This is a guest blog by Dr Jonathan Marshall, Head of Analysis at the Energy and Climate Change Intelligence Unit.
The UK’s housing stock is in a dire state. Tens of millions of families live in homes that are poor at keeping the heat in, wasting far more heat than is the case for our European neighbours.
For the sake of our health, our wallets and the impact on climate change, Britain’s homes are in need of an upgrade. At the same time, regulations to ensure that new homes are net zero ready have been lobbied into the long grass.
Lockdown and coronavirus (COVID-19) restrictions only highlight these issues, and the problem for those in the worst-insulated homes. All of our energy bills will rise as we spend more time indoors, but recent ECIU research found that monthly outgoings for families in the leakiest homes would increase by £49 more than for those in well-insulated houses.
The Government has taken tentative steps toward upgrading our homes so they don’t let the winter cold in. The 2019 Conservative manifesto pledged more than £9 billion for building upgrades over 10 years, of which £3.8bn would form a Social Housing Decarbonisation Fund.
But while financial support to renovate privately-owned homes has been accelerated, delivery of upgrades for social housing remains sluggish and backloaded toward the end of this parliament and into the next.
Upgrading the efficiency of the nation’s homes brings immense benefits beyond curbing emissions. A well-designed scheme is an exceptional creator of long-term and high-skilled employment in all corners of the country, cutting bills and freeing up household budgets so more money can be spent in local economies, and bringing a litany of health benefits that come with more pleasant living conditions.
A well-designed scheme is also one that places the experience of residents at its heart.

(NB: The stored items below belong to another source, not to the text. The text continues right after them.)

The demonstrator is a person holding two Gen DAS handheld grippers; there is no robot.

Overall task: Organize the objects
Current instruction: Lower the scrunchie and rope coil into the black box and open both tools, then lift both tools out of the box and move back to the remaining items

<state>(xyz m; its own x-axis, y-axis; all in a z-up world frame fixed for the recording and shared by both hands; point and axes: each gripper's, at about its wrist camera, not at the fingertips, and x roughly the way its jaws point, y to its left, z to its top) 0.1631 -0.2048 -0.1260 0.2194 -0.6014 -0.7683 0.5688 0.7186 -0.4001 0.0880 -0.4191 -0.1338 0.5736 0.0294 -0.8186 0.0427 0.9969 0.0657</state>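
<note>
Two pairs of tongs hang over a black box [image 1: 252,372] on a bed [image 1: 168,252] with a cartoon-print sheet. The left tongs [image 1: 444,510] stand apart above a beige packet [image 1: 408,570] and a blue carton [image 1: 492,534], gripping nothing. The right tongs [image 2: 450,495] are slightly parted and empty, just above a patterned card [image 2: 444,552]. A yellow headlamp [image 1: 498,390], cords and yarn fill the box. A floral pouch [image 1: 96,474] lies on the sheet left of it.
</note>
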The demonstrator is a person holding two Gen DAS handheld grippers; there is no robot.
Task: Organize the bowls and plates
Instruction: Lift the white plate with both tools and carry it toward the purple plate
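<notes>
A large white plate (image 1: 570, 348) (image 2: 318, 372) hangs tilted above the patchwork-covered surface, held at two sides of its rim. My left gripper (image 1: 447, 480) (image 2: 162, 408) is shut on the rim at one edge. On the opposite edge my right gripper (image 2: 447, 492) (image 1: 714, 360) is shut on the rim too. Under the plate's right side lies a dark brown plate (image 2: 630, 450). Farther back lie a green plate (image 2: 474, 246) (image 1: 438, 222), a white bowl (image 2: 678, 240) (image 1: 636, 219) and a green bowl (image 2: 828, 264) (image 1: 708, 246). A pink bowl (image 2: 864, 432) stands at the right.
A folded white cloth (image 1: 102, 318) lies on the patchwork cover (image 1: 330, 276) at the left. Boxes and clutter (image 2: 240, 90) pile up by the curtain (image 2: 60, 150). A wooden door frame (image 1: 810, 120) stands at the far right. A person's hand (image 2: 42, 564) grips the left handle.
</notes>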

Engaging with residents and ensuring that investment brings with it the benefits that they want is vital to the success of any retrofitting and upgrading programme.
There is also notable overlap between regions in need of a post-covid boost, and those with homes in the worst state.
Blackpool, Wolverhampton and Middlesbrough have been hit hard by coronavirus, seeing some of the highest unemployment rates in the country – and many of those particularly affected are the skilled tradespeople that a home upgrades programme would target.
Across these three regions, seven in ten homes have an energy performance rating of D or below, less than the ‘C’ target seen as a short-term minimum.
This situation is seen time and time again across swathes of the country, particularly in the North and the Midlands.
As well as tackling existing homes, we need to look at the new houses being added to the nation’s stock, the vast majority of which are simply not net zero-ready.
Lobbied out of existence back in 2015, the Zero Carbon Homes standard would have locked in cheaper energy bills for the more-than-one-million homes built since then, saving occupants up to £200 on annual energy bills.
The replacement Future Homes Standard, which will see new homes no longer hooked up to the gas grid but does not match up to the ‘world leading’ efficiency standards pushed by Government, is now expected ‘before 2025’.
This near decade of delay will see more than two million families paying more for energy bills, more emissions and yet-more bumper housebuilder profits.
Tighter regulations on new homes bring with them the promise of more low carbon, high skilled jobs, all across the country. Meeting the Government’s target of 300,000 new homes per year but without using gas will bring opportunities to learn new skills vital in the switch to clean heat.
Social homes will rightly form a part of this. Were the Government to take onboard Shelter’s recommendation of at least 90,000 new social rent homes per year, the construction of places to live for the most vulnerable in our society could also feed into the jobs boom.
The Climate Change Committee estimates that the UK will need to install around 1.5 million heat pumps per year by the mid-2030s, a target that will bring further employment benefits, but only if there is sufficient certainty in policy direction to convince firms and individuals to train up.
These tentative steps forward on upgrading our homes are being rightly applauded, but more is needed from government. There were glimmers of hope in the PM’s recent plan for a green revolution, and also in the Infrastructure Strategy, but more detail is surely imminent.
All eyes now on the Energy White Paper, the impending review of the Decent Homes Standard, and the Heat and Buildings decarbonisation strategy to lock in the benefits of getting this right.